Ganz genau. Zum Beispiel ist es sinnvoll, die Aufgaben aufzuteilen. Siehe Aue-Wingeshausen. Der Löschzug macht den ABC-Schutz. Die Arfelder kümmern sich um den Einsatzleitwagen II, die Schwarzenauer haben den Gerätewagen-Logistik. So zieht man das alles auseinander und kann gezielt Kräfte nachalarmieren.
Bad Berleburg hat knapp 500 Feuerwehrleute bei 19 000 Einwohnern. Auf dem Papier eine große Feuerwehr. Im Einsatzfall sind in den Dörfer tagsüber oft nicht einmal die Hälfte der Einsatzkräfte verfügbar. Wie kann man dieses Problem lösen?
Um Feuerwehrleute zu rekrutieren, ist es wichtig, dass die Feuerwehr in den Dörfern präsent ist. Ich kann dort besser Feuerwehrleute rekrutieren. Es kommt aber auch auf eine gute Jugendfeuerwehr an. Wir haben eine und sind darauf sehr stolz. Landesweit werden auch Kinderfeuerwehren aufgebaut. Das sind die Einsatzkräfte von morgen.
Bad Berleburg ist die zweitgrößte Flächenkommune. Wie wichtig ist es auch im Bezug auf Rettungsfristen, relativ viele Löschgruppen in den einzelnen Orten zu haben?
Ein flächendeckendes Netz von Feuerwehr vorzuhalten, hat sich erst kürzlich bewährt, als wir die Stromausfälle hatten. Wir konnten die Feuerwehrhäuser besetzen und so zur Sicherheit der Bevölkerung beitragen. Falls mit dem Strom auch das Telefon ausfällt, gibt es die Möglichkeit, per Funk Hilfe zu rufen. Wir sind übrigens dabei, alle Gerätehäuser mit Notstromaggregaten auszurüsten.

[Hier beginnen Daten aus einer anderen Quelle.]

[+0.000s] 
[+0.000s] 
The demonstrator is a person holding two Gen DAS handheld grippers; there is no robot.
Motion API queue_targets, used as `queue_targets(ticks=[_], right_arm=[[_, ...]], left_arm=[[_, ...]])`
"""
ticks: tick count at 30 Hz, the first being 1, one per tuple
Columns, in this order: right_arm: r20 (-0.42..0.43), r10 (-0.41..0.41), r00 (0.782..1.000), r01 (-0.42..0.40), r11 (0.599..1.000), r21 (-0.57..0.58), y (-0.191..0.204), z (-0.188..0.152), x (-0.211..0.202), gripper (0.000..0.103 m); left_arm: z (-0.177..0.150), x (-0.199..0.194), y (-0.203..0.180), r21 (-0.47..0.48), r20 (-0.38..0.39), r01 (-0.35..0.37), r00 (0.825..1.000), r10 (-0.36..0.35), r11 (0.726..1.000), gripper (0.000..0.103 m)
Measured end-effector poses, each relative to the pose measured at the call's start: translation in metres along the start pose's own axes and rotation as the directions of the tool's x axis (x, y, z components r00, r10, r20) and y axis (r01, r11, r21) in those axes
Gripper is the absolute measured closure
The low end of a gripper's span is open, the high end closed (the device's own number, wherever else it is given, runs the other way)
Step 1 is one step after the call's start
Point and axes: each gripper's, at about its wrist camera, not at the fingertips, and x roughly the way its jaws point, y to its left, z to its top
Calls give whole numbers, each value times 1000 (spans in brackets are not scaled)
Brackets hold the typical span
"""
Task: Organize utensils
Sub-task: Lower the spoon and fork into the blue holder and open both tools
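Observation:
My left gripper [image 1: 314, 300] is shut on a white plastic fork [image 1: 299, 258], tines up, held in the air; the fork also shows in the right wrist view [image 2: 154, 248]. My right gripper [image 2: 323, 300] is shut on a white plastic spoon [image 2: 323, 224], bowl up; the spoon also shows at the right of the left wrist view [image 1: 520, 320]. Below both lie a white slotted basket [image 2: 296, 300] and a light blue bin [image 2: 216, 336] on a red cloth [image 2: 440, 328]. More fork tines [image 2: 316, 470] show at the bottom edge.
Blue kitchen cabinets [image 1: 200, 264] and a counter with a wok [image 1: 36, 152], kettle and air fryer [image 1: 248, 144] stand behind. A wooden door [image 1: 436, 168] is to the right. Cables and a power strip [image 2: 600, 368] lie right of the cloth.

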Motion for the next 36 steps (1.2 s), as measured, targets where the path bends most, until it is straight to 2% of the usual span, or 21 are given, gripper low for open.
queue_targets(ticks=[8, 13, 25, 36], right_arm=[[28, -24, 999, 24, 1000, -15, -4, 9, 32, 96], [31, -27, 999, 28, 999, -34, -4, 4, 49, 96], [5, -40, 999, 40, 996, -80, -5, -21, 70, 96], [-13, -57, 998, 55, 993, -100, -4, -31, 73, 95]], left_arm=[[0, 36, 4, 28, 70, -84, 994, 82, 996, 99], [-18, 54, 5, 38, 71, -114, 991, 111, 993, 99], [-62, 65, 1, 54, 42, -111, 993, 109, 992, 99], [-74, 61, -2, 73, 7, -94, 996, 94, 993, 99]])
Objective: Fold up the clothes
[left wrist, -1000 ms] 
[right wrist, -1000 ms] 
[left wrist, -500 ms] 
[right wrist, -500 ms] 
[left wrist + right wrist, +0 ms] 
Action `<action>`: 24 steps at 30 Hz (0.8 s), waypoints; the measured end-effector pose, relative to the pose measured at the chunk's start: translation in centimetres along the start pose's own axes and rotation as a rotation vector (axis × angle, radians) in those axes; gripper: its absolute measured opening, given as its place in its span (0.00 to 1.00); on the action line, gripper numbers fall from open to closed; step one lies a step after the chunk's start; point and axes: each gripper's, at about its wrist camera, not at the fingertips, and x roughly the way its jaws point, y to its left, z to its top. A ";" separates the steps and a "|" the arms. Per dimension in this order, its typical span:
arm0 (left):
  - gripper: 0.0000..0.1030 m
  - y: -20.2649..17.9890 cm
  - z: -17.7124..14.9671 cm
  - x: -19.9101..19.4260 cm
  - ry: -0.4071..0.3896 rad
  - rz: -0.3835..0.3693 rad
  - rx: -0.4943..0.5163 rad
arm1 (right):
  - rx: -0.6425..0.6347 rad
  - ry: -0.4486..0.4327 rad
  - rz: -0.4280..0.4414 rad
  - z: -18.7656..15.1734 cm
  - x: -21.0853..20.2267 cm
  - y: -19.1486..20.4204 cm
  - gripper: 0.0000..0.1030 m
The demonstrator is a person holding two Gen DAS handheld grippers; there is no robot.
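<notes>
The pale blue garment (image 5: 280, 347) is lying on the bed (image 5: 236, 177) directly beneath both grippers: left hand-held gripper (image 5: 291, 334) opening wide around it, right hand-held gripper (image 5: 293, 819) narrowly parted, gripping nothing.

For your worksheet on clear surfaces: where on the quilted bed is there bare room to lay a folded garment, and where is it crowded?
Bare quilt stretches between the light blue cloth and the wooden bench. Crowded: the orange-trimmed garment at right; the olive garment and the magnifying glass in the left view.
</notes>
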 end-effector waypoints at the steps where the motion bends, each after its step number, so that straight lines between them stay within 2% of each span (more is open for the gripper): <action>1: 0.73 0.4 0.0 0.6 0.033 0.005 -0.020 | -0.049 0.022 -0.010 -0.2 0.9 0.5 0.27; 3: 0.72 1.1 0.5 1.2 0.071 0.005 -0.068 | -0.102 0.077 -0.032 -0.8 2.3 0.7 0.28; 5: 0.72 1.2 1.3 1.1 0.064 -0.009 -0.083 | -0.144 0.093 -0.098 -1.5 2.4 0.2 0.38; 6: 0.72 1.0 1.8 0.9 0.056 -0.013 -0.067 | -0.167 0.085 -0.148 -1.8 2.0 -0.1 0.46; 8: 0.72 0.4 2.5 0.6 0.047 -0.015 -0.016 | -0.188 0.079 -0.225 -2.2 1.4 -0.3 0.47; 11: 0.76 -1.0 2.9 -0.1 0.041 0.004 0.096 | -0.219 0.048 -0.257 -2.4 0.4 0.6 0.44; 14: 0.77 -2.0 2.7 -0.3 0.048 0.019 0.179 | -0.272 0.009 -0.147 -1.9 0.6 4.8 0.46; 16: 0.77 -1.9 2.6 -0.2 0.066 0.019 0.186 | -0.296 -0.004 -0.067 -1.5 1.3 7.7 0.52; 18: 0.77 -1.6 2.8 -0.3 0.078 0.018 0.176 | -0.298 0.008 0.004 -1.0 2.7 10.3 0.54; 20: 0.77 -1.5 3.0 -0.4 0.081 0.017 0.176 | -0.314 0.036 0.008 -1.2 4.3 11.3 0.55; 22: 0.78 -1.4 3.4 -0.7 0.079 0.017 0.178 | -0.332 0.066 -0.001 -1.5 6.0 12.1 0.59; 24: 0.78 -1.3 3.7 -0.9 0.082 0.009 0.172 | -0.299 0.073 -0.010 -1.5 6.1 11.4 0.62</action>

Viele Löschgruppen bedeuten viele Feuerwehrhäuser und Feuerwehrfahrzeuge. Wie schwer ist es, die Balance zwischen gesetzlicher Verpflichtung zum Unterhalt einer Feuerwehr und den Haushaltszielen einer klammen Kommune zu halten?
Feuerwehr ist definitiv ein Kostenfaktor. Wir haben den Brandschutzbedarfsplan angepasst und auch auf die Tagesverfügbarkeit reagiert. Zum Beispiel haben wir bei der Fahrzeugauswahl auf TSF-W (Tragkraftspritzen-Fahrzeuge mit Wassertank/die Red.) umgestellt. Die können mit wenig Personal bedient werden, können schnell Hilfe leisten und kosten ein Vielfaches weniger als große Fahrzeuge. So kann ich drei Kleine kaufen anstatt ein großes und drei Einheiten in der Fläche ausstatten.
Im Mai werden Sie als Leiter der Feuerwehr aufhören. Was werden Sie dann am meisten vermissen und auf was können Sie gut verzichten?
Am meisten werde ich das gute Gefühl vermissen, nach erfolgreichen Einsätzen, bei denen wir Menschen und Tieren helfen konnten. Auf was ich verzichten kann, dass sind schwere Unfälle mit Toten, besonders wenn Kinder betroffen sind. Das zehrt gewaltig an einem.